-- Records for the task --
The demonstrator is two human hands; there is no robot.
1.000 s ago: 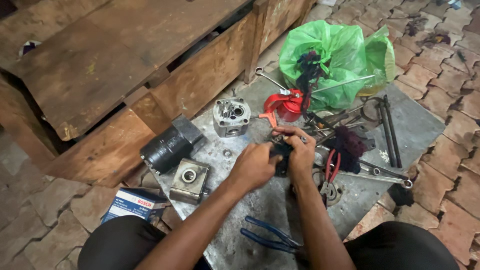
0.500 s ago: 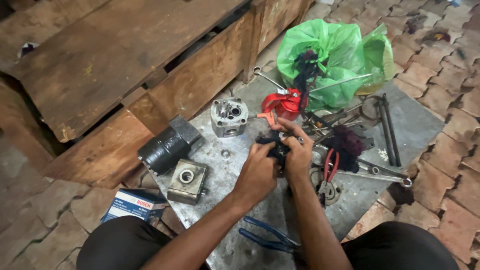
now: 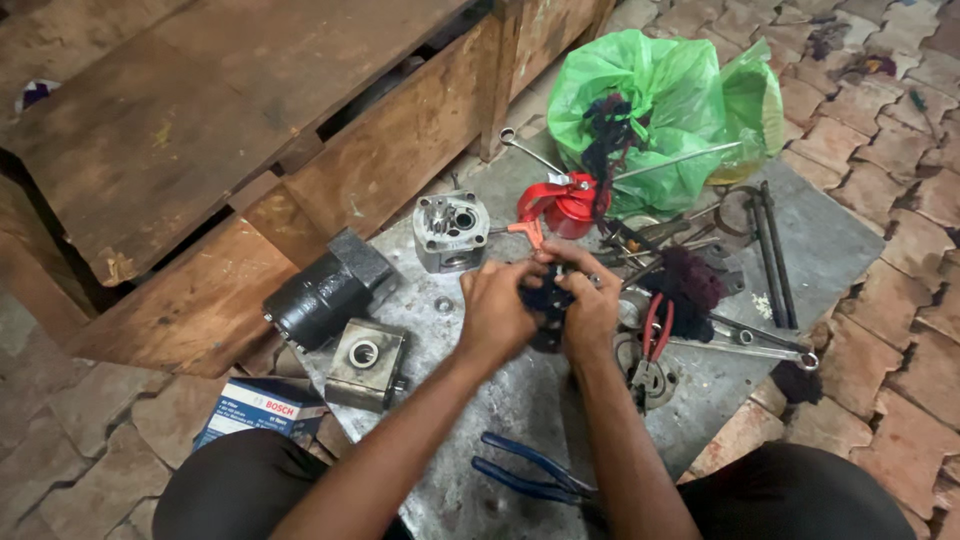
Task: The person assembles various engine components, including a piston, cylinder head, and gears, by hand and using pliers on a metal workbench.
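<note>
Mid-slab, left hand (image 3: 497, 305) and right hand (image 3: 592, 305) clasp a dark rag (image 3: 547, 298) (tools crowd rightward).

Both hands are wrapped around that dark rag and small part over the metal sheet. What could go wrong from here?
1. The left hand and right hand hide the part in the dark rag; a small piece might drop unseen among the clutter on the metal sheet.
2. The red-handled pliers lie right beside the right hand and could be knocked.
3. The blue-handled pliers lie close under the forearms and may get dragged.
</note>
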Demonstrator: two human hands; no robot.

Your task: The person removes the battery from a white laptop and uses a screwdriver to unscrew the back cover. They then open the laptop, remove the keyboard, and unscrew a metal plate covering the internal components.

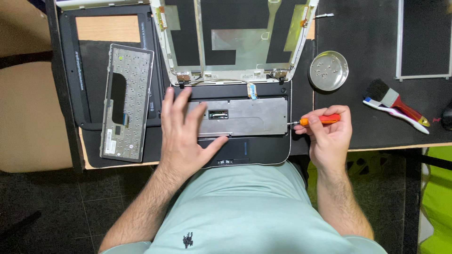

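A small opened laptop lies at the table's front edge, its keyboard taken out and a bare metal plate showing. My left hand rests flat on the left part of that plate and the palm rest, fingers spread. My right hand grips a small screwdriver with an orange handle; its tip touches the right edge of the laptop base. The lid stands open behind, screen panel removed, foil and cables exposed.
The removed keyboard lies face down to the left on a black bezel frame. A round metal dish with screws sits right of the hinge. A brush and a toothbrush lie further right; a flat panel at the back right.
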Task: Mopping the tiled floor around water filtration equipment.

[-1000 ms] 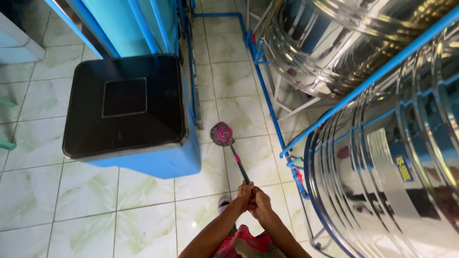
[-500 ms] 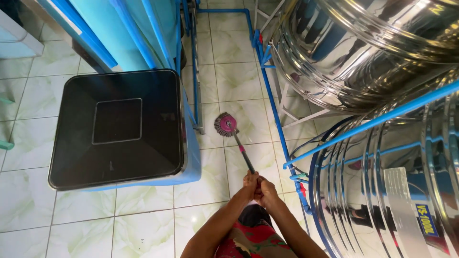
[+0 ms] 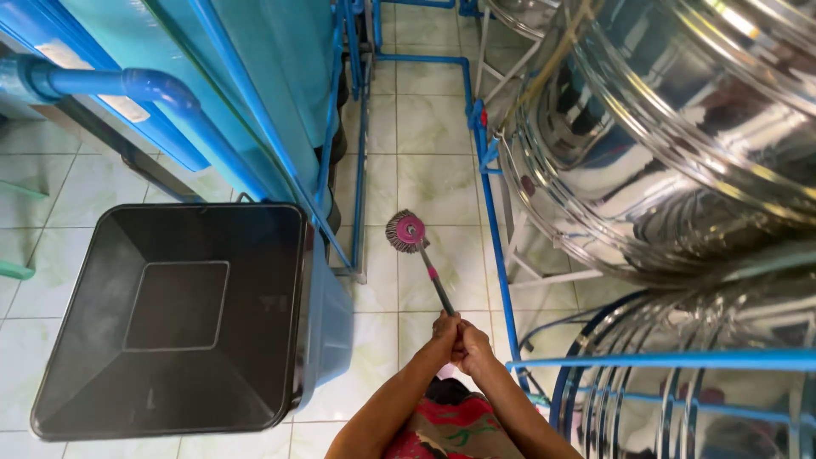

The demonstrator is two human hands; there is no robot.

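Mop (image 3: 406, 231), probably light and stiff-handled with a soft head, is gripped at its handle's top by left hand (image 3: 444, 328) and right hand (image 3: 473, 342).

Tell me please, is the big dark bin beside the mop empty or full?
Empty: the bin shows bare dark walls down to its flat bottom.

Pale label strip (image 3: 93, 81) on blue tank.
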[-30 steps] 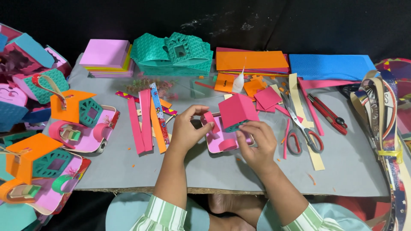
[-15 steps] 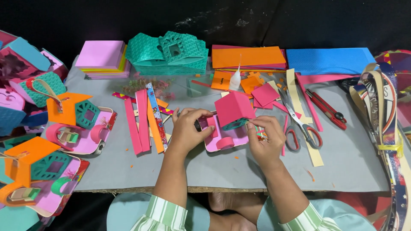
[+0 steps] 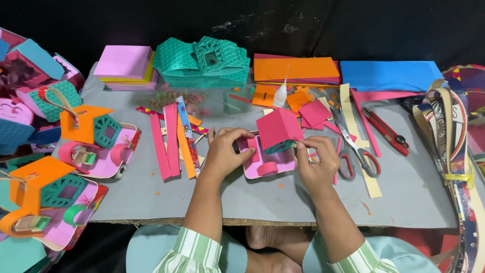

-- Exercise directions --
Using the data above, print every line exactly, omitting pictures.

-- Exercise answer --
The demonstrator is two human hands; there is no robot.
1.000 s ago: 
0.500 s ago: 
now: 
Task: The person assembles various engine components, including a piston, cylinder head, and gears, by hand and using pliers on a metal workbench.
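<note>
Mid-slab, left hand (image 3: 497, 305) and right hand (image 3: 592, 305) clasp a dark rag (image 3: 547, 298) (tools crowd rightward).

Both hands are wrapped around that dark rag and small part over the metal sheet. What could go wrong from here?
1. The left hand and right hand hide the part in the dark rag; a small piece might drop unseen among the clutter on the metal sheet.
2. The red-handled pliers lie right beside the right hand and could be knocked.
3. The blue-handled pliers lie close under the forearms and may get dragged.
</note>
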Demonstrator: two human hands; no robot.

Your task: The person removes the battery from a white laptop and uses a screwdriver to unscrew the back cover. They then open the laptop, remove the keyboard, and unscrew a metal plate covering the internal components.


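A small opened laptop lies at the table's front edge, its keyboard taken out and a bare metal plate showing. My left hand rests flat on the left part of that plate and the palm rest, fingers spread. My right hand grips a small screwdriver with an orange handle; its tip touches the right edge of the laptop base. The lid stands open behind, screen panel removed, foil and cables exposed.
The removed keyboard lies face down to the left on a black bezel frame. A round metal dish with screws sits right of the hinge. A brush and a toothbrush lie further right; a flat panel at the back right.
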Task: Mopping the tiled floor around water filtration equipment.

[-1000 ms] 
[-500 ms] 
[+0 ms] 

The demonstrator is two human hands; there is no robot.

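Mop (image 3: 406, 231), probably light and stiff-handled with a soft head, is gripped at its handle's top by left hand (image 3: 444, 328) and right hand (image 3: 473, 342).

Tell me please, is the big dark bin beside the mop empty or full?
Empty: the bin shows bare dark walls down to its flat bottom.

Pale label strip (image 3: 93, 81) on blue tank.
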[-30 steps] 
[-15 steps] 
[+0 steps] 

The required output is now complete.